> We have reviewed the report and validated that the level of capability displayed there is widely available from other models (including OpenAI’s GPT-5.5), and is used every day by the defenders who keep systems safe. We will share more details over the next 24 hours.
So much for all of the rhetoric about Mythos supposedly far surpassing GPT 5.5 (edit: in cybersecurity, in particular). Of course, the AISI benchmarks also showed this, but it is amusing that Anthropic is saying it now that it is to their advantage.
They aren't saying that other models have the same overall level of capability. They are saying that the specific capability that the US Government tested is also available in other models.
That might also continue to anger the current administration, should they feel the need to, as it openly shared with other actors how to achieve the same capability. If they choose not to apply the same restriction to GPT 5.5 then an argument could be made that Anthropic is being singled out by the government.
This is about the specific capabilities that the government called out, not Fable's overall capabilities. My personal experience, having used Fable this week for an extremely complex task, is that it is head and shoulders more powerful than any other model, at least for software engineering.
If this gets 5.5 banned I am going to be hopping mad.
I wonder how many OpenAI employees astro-turf like this.

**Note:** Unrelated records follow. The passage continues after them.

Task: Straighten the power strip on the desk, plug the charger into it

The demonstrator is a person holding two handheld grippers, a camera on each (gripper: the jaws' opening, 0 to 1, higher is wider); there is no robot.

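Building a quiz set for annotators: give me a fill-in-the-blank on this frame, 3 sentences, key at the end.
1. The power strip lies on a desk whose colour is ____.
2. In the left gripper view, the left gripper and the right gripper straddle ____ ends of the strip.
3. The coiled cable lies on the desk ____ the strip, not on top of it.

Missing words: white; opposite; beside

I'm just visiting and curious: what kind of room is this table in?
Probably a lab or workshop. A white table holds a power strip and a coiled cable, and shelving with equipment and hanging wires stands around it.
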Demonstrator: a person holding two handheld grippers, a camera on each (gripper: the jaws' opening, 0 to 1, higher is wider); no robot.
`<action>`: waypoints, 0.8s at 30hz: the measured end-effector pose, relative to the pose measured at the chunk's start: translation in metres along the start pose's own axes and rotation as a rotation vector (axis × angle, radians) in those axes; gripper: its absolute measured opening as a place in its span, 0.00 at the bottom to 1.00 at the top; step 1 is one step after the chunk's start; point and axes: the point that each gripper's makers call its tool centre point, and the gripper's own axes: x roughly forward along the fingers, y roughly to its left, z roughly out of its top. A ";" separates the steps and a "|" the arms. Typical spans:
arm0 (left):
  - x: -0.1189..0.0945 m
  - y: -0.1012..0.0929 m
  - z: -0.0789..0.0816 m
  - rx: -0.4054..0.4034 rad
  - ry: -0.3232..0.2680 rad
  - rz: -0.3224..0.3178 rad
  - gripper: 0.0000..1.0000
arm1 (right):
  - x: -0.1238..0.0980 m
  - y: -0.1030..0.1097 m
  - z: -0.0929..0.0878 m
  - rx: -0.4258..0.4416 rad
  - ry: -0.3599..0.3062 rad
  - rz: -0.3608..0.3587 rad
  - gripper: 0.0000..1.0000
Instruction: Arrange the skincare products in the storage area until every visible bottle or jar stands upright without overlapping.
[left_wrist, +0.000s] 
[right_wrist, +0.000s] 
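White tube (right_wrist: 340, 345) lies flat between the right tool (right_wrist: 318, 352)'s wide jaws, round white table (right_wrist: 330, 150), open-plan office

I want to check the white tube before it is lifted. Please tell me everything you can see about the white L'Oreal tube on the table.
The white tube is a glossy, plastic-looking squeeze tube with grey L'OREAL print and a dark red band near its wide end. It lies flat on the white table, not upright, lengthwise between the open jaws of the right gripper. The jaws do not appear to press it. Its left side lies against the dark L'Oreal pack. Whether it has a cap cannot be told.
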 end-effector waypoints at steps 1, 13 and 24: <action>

The best time to get mad was yesterday, when Amodei explicitly asked Trump to do something like this. But now works, too.
Amodei never asked Trump to do this, he asked for an approval process to get powerful models safely in the hands of the public.
It's a shame HN's critical thinking has gone to shit though.
That's what happens when you beg for government's involvement. They might get involved, but not on your terms.
Although I do believe Anthropic knew this and this kind of involvement is still beneficial to them, as it still slows down competition, which is their sole objective when you brush off marketing sprinkles from their statements.
Safety testing of frontier LLMs does not slow down the competition any more than it slows down Anthropic. It does prevent them from doing dumb things like releasing zero day buttons into the wild, though.
Yeah, you're right. I guess there are other sites, though, where you might feel more at home. Maybe explore a few of those when you're done insulting the people here who told you exactly what was going to happen.
In the meantime, there are a lot of classic morality tales in which deals with the Devil don't work out quite the way the protagonists hoped they would. These stories go back thousands of years, spanning a wide range of creeds, faiths, and cultures. You (and Dario) have some offline reading to do.
I’d suggest you use an LLM to assist you with comprehending their statement. It’ll do a better job, or at the very least be more objective than you’re being now. You’ve misinterpreted the statement. That is not what they’re saying at all. Please actually read instead of skimming until you find something that you believe reinforces your worldview.
Reading comprehension failure on display here from maxall4.
They are saying that comparison to other models only about the problems it was jailbroken to complete in the government's example, not all vulnerabilities it could exploit unjailbroken.